Somewhere below is a line with "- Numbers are" and, later, a line with "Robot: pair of"; repeat those two lines and all the lines between them, exactly as they are.

■ Data block
- - - -
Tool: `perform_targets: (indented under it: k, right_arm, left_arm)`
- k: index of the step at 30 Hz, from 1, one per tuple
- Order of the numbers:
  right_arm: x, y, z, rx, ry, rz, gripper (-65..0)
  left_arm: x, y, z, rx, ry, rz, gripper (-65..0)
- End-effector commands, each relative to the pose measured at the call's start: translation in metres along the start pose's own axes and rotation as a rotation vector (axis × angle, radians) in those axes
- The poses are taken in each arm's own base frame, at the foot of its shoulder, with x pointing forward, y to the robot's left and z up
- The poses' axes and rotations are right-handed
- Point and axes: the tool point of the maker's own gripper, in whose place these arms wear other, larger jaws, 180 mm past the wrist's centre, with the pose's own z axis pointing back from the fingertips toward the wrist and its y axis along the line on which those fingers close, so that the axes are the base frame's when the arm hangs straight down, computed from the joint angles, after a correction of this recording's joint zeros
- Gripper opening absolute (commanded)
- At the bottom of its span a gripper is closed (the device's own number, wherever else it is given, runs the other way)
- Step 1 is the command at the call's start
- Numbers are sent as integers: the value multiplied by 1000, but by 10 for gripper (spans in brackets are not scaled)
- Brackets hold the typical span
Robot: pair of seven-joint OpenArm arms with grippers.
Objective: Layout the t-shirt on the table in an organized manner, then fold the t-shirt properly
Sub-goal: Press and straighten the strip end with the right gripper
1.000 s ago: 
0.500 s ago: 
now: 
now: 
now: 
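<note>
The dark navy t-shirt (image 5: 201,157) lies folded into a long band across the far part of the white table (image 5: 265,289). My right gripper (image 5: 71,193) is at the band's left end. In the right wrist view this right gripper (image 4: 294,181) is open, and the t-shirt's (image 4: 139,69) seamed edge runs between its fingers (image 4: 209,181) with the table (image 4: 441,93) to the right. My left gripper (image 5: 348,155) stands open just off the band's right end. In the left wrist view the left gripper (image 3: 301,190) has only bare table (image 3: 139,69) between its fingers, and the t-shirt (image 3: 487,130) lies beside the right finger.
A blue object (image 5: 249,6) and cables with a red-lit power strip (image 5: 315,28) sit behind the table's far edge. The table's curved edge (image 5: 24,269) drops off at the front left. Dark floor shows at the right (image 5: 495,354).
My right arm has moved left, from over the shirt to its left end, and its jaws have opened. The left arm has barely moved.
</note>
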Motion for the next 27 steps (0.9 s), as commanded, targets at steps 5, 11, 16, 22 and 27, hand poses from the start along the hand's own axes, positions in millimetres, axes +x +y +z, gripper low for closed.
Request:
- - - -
■ Answer to this task
- Numbers are sent as integers: the value multiplied by 1000, but by 10 for gripper (spans in brackets are not scaled)
- Brackets hold the typical span
Robot: pair of seven-joint OpenArm arms with grippers.

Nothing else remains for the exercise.